What the exercise asks. Reproduce all of the data word for word.

Provided data.
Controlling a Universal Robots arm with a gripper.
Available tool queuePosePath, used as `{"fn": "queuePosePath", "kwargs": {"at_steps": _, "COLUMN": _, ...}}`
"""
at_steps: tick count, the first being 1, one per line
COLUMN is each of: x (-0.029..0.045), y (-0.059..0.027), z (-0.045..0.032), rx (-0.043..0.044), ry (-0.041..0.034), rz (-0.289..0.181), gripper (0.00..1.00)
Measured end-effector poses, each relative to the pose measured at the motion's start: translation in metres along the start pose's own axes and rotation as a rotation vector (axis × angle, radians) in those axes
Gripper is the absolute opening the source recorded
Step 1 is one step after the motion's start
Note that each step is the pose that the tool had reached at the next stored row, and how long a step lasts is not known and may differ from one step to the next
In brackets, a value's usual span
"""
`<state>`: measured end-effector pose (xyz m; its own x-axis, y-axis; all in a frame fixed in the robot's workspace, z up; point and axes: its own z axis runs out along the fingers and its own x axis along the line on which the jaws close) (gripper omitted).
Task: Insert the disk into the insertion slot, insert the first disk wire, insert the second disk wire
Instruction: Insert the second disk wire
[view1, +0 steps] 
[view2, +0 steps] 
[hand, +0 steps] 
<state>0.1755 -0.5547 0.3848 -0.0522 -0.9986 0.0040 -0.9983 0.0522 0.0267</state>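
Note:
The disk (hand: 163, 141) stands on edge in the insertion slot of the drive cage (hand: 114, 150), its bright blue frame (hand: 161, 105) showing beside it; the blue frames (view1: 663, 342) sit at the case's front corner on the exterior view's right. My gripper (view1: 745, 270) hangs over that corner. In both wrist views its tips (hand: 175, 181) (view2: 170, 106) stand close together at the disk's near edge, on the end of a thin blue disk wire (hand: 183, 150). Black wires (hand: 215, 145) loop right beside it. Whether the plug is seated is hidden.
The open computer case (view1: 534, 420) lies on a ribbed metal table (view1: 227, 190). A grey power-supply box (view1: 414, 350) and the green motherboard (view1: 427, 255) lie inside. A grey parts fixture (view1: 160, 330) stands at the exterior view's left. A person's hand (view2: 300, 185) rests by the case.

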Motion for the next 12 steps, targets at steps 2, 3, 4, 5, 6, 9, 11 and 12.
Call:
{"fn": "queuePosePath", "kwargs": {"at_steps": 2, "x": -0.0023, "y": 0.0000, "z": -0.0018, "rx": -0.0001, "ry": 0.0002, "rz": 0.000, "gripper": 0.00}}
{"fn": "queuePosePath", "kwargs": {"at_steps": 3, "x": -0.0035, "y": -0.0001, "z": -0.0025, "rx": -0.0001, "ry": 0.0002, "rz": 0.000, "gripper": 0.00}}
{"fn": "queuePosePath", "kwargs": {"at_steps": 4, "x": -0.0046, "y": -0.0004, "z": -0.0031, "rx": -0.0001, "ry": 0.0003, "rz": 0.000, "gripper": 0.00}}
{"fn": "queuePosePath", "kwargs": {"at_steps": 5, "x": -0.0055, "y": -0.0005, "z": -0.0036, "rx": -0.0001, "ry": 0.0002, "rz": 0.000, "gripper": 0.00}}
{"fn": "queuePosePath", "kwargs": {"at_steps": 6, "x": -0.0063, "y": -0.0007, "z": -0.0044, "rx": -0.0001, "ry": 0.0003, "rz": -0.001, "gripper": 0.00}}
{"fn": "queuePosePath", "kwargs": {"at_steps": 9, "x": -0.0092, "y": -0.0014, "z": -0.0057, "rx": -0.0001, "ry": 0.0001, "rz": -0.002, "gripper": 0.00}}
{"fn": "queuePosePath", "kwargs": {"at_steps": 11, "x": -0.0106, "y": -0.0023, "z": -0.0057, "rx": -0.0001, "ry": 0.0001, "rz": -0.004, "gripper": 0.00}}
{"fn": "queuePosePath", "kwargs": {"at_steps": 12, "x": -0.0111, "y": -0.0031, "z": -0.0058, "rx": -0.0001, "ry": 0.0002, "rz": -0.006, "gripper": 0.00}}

Exercise result.
Controlling a Universal Robots arm with a gripper.
Available tool queuePosePath, used as `{"fn": "queuePosePath", "kwargs": {"at_steps": _, "COLUMN": _, ...}}`
"""
at_steps: tick count, the first being 1, one per line
COLUMN is each of: x (-0.029..0.045), y (-0.059..0.027), z (-0.045..0.032), rx (-0.043..0.044), ry (-0.041..0.034), rz (-0.289..0.181), gripper (0.00..1.00)
Measured end-effector poses, each relative to the pose measured at the motion's start: translation in metres along the start pose's own axes and rotation as a rotation vector (axis × angle, radians) in those axes
Gripper is the absolute opening the source recorded
Step 1 is one step after the motion's start
Note that each step is the pose that the tool had reached at the next stored row, and how long a step lasts is not known and may differ from one step to the next
In brackets, a value's usual span
"""
`<state>`: measured end-effector pose (xyz m; its own x-axis, y-axis; all in a frame fixed in the robot's workspace, z up; point and axes: its own z axis runs out along the fingers and its own x axis along the line on which the jaws close) (gripper omitted).
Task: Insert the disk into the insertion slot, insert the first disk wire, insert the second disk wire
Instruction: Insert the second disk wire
[view1, +0 steps] 
[view2, +0 steps] 
[hand, +0 steps] 
<state>0.1755 -0.5547 0.3848 -0.0522 -0.9986 0.0040 -0.9983 0.0522 0.0267</state>
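Note:
The disk (hand: 163, 141) stands on edge in the insertion slot of the drive cage (hand: 114, 150), its bright blue frame (hand: 161, 105) showing beside it; the blue frames (view1: 663, 342) sit at the case's front corner on the exterior view's right. My gripper (view1: 745, 270) hangs over that corner. In both wrist views its tips (hand: 175, 181) (view2: 170, 106) stand close together at the disk's near edge, on the end of a thin blue disk wire (hand: 183, 150). Black wires (hand: 215, 145) loop right beside it. Whether the plug is seated is hidden.
The open computer case (view1: 534, 420) lies on a ribbed metal table (view1: 227, 190). A grey power-supply box (view1: 414, 350) and the green motherboard (view1: 427, 255) lie inside. A grey parts fixture (view1: 160, 330) stands at the exterior view's left. A person's hand (view2: 300, 185) rests by the case.
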
Motion for the next 12 steps, targets at steps 2, 3, 4, 5, 6, 9, 11 and 12.
Call:
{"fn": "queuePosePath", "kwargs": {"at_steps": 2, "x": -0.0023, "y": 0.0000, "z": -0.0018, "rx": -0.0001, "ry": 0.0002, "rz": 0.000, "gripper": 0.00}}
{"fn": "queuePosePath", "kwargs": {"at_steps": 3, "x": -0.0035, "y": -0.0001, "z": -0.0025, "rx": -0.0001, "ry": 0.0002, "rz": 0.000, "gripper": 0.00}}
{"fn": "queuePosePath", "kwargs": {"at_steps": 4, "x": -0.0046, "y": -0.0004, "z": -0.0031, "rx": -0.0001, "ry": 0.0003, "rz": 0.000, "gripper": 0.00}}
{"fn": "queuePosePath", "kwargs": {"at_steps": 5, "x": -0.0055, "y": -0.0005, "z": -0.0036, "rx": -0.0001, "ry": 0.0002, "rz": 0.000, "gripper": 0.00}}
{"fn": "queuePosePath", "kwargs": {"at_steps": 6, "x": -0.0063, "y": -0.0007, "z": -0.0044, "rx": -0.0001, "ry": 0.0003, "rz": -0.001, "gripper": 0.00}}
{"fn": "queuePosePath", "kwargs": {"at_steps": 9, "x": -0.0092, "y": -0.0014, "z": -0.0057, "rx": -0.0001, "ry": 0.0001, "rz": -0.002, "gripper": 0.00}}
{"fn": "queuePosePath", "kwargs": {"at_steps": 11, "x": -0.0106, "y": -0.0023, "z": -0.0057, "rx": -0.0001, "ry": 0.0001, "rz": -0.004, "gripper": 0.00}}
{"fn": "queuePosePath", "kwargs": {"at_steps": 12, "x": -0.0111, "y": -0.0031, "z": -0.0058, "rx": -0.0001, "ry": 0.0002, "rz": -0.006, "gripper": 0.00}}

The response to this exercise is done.